Did Oroville Spillway Break Apart From Design Flaws? Or Poorly understood Stagnation Pressure back in 1960's?

What about the Upper Spillway? - New Serious Design Flaw information which is now held

Late January 2017, photographers captured "jackhammering" cavitation erosion at a seam in the spillway prior to it breaking apart.  Did this seam reveal the structural stresses within the seriously flawed design of the slabs?  New evidence reveals a pre-existing bedrock "seam" of water percolation at the "blowout" failure location of the main spillway.  Could this pre-existing bedrock "seam", in combination with the flawed slab design, explain the "missing" waterflow from the spillway drains prior to the "blowout"?  Why wasn't DWR aware of the years of "alarms", from "jetting" spillway water drains, as a well known "deadly spillway killer", of Stagnation Pressure Failure?

LOS ANGELES, CA (California Network) - A "deadly" killer of dam spillways was relatively unknown at the time of Oroville's spillway design and construction in 1967.  Only later, when spillways "exploded" in fracturing from uplift pressures at Dickinson Dam, North Dakota, in 1954 and Big Sandy Dam, Wyoming, in 1983, is when dam experts took notice.  The "deadly" killer was discovered to be a very powerful uplift force created by aerodynamic principles, called "Stagnation Pressure Failure" [7].  Some refer to this as "hydraulic jacking" in an action similar to a car jack lifting a slab.  So alarming was the risk to aging dam spillways, scientists at the Hydraulic Laboratory of the U.S. Department of the Interior, in 2010, studied this effect to alert Dam owners with data in how to predict a spillway failure [3].  From these studies, Oroville's spillway had every single hallmark of design flaws -cracks, open seams, voids, high drain waterflow; to which scientists were trying to warn Dam owners regarding this "deadly" killer.  It's now too late to look back.  The Oroville Dam spillway has broken in half and is currently in a crisis.

How is the Oroville spillway at risk from Stagnation Pressure Failure & other Flaws? -  Here are serious issues that likely were contained in the new BOC findings, but by a FERC filing action by DWR, all reports are now CEII 'Secret' which prevents public access to any documents related to the Oroville spillway incident (P-2100).
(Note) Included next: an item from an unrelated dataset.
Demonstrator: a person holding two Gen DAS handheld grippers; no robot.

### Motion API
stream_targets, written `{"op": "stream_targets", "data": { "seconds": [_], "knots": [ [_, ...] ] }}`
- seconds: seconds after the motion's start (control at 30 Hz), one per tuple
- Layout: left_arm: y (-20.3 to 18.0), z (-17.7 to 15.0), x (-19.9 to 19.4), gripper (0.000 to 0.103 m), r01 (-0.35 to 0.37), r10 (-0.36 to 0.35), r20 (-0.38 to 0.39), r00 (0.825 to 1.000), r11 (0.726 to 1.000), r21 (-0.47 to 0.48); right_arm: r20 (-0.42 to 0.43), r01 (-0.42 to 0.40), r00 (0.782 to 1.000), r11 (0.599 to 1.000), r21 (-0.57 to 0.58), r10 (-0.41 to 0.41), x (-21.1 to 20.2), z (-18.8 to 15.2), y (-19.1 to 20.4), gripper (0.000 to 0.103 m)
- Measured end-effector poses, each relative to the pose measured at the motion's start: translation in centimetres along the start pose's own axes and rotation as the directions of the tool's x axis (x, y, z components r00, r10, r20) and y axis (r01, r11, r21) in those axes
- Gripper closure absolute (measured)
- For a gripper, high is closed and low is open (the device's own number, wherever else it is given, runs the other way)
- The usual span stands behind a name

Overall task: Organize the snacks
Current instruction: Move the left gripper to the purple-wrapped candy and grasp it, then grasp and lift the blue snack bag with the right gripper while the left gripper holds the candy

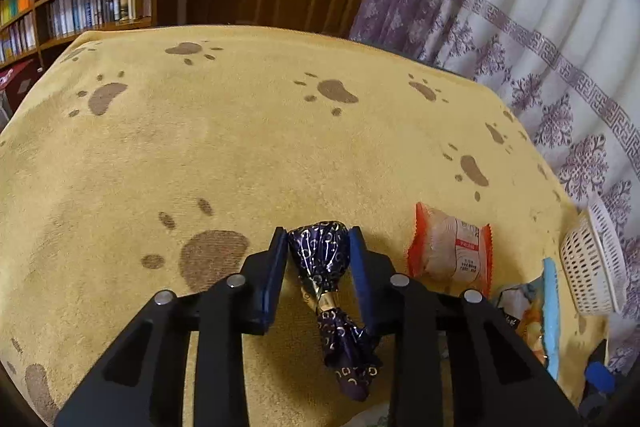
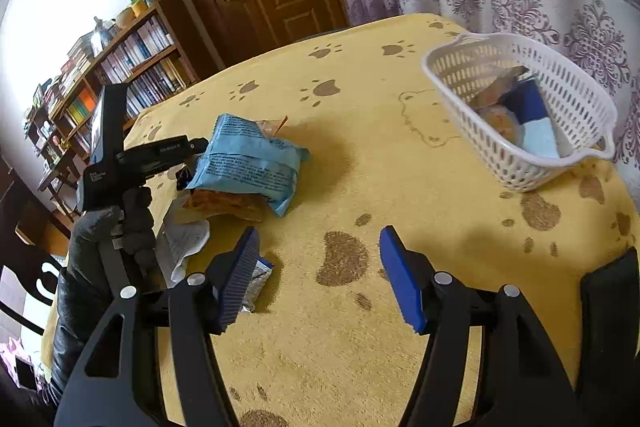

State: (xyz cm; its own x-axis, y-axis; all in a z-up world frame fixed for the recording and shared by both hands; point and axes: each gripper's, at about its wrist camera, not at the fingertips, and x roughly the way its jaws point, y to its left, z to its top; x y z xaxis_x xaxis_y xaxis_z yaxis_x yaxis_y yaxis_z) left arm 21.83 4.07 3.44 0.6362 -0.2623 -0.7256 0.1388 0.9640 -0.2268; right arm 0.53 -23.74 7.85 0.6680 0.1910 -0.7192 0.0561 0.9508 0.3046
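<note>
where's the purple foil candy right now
In the left wrist view, the purple foil candy sits low centre, clamped in the left gripper, with the orange-edged snack pack to its right.

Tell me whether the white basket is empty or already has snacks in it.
Not empty. The right wrist view shows the white basket upright on the yellow cloth with several wrapped packets lying inside; how many cannot be told.
</note>
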Motion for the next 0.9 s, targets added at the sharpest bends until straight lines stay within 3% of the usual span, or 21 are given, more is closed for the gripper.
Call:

Serious Design Flaw Revelations -  As based from a newly formed independent panel of experts' report findings, called the Board Of Consultants (BOC), it was revealed that the concrete spillway had such serious flaws so "gross and obvious" that civil design engineers were noting that the BOC reports findings indicated that the spillway could have failed decades earlier [2].  (1) The most serious design flaw was designing drain pipe to be inside the concrete slabs [6]. This flaw resulted in "thinning" zones of the slab thickness, reducing its structural integrity. (2) Aggravating this serious design flaw was a design recommendation from the Oroville Dam Consulting Board to increase the drain pipe from 4-inch inside diameter to 6-inch inside diameter pipe [5].  Because the drain pipe is constructed of thick Vitrified Clay Pipe (VCP), the round shape "bell coupling" joints of this pipe greatly thinned the concrete slab acutely - to where worst-case concrete slab thinning specifications are more serious than what the BOC's first report inferred (commented to be 12 inches and "LESS").  However, actual Design specifications reveal a worst case value could be as thin as 4 to 6 inches.  BECAUSE of these 2 issues, there are nearly 5 miles of cracks & patching "fixes" on the entire 3000+ ft length of the spillway! (See Fig 1).
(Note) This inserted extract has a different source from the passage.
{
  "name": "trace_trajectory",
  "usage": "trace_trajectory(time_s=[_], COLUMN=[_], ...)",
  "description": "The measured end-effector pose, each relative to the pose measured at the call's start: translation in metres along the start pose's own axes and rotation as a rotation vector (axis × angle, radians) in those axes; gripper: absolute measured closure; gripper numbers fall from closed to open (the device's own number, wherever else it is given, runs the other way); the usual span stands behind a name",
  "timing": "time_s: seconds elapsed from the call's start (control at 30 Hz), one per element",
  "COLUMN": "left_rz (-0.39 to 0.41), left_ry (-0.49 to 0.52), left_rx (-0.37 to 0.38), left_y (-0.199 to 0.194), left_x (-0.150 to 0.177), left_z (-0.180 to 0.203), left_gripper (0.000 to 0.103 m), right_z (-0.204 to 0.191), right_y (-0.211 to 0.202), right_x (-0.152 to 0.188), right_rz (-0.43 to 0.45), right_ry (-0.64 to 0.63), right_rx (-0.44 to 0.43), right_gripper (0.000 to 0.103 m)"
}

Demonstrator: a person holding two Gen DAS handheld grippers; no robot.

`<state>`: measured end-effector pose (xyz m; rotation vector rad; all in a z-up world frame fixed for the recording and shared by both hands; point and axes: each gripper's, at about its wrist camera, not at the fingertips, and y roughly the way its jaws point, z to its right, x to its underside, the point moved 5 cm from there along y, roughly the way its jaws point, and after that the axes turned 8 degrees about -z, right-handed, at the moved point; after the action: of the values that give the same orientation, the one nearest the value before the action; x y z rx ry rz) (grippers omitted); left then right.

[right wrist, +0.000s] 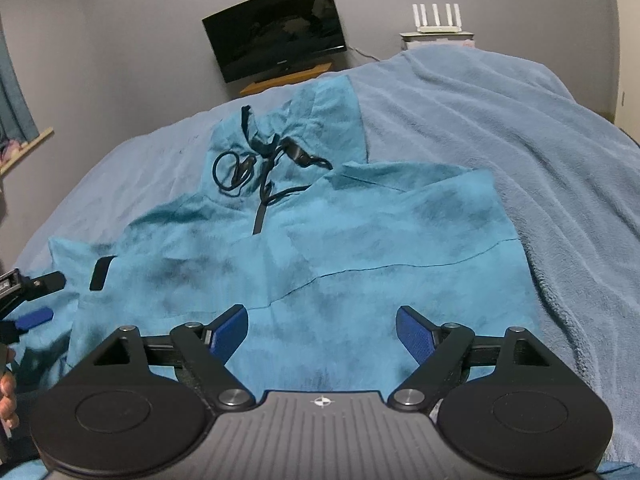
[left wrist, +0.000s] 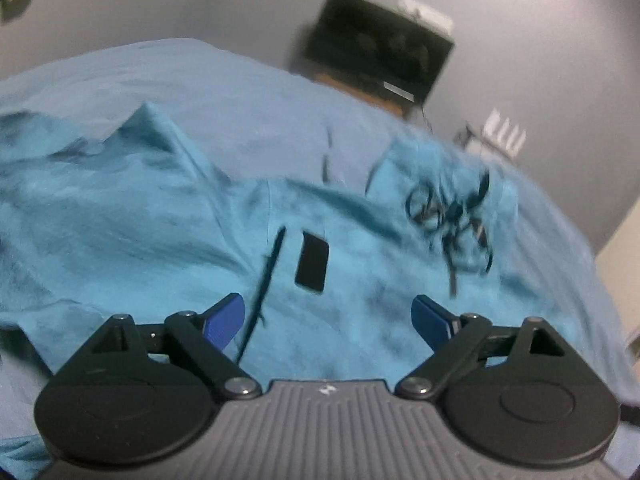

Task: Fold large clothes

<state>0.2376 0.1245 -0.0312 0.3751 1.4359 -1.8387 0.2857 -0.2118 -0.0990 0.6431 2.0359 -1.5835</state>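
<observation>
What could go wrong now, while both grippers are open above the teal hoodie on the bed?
1. The black drawstring lies in loose loops near the hood; it may be trapped inside a fold or catch on a finger.
2. The teal hoodie is already creased, with one side lying over itself, so a fold now could come out uneven.
3. The blue blanket below is soft and wrinkled; the right gripper might pinch it together with the hoodie.

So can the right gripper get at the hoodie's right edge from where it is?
Probably yes: the right gripper hangs open over the hoodie, nothing lies between it and that edge, and only blanket lies beyond.
</observation>
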Motion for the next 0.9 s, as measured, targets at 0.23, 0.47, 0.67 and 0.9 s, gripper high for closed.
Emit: trace_trajectory(time_s=[0.23, 0.47, 0.67, 0.9], left_rz=[-0.228, -0.25, -0.268, -0.251], left_ry=[0.187, 0.269, 0.233, 0.243], left_rx=[-0.321, -0.351, -0.325, -0.322], left_y=[0.054, 0.061, 0.063, 0.061], left_x=[0.03, 0.037, 0.036, 0.042], left_z=[-0.001, 0.008, 0.007, 0.008], left_gripper=[0.013, 0.001, 0.0, 0.0], right_z=[-0.011, -0.007, -0.003, -0.001], right_y=[0.022, 0.035, 0.018, -0.004], right_x=[0.011, 0.018, 0.012, 0.008], right_rz=[-0.05, -0.07, 0.062, 0.209], right_ry=[-0.06, -0.052, -0.029, -0.041], right_rx=[0.048, 0.113, 0.162, 0.316], right_gripper=[0.014, 0.003, 0.0, 0.0])
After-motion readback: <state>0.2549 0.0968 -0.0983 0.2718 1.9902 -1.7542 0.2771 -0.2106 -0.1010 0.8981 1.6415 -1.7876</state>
(3) The 360 degree round Bell Coupling VCP pipe "lifted" the drains up from the surface by close to 2 inches.  This created an "escape" water flow path beneath the drain pipe that the drains could miss in capturing.  Further, (4) Early photographs of the construction of the spillway (See Fig 2), & information revealed from the BOC report, show that a layer of clay & gravel material was placed between the slabs and the bedrock.  Thus, it is no surprise that many "voids" have been noted by the BOC report as "escape" waterflow which would erode and "wash" this clay & gravel layer.  The BOC report even commented of "channels" of flow or "piping" underneath the slabs - that "this should be investigated".  (5) The concrete slabs have contraction joint seams where pressurized water penetrates in flows through these seams at a relatively high rate (i.e. quantity of flow that could be expected for various specific crack and joint geometries).  (6) Because of the design decision to emplace the drains inside the slab, this prevented a secondary layer of rebar at the lower area of the slab [6].  note: Modern spillway slab designs have an upper layer of rebar AND a lower layer of rebar to stiffen the slab and protect the complete structural integrity of the thickness of the slab. (7) Oroville's spillway concrete slab seams do not have "water stops" to prevent pressurized water penetration [6]. note: Modern spillway slab designs include these "water stops" to greatly limit the risk of under slab erosive void formation and to limit/prevent Stagnation Pressure [7].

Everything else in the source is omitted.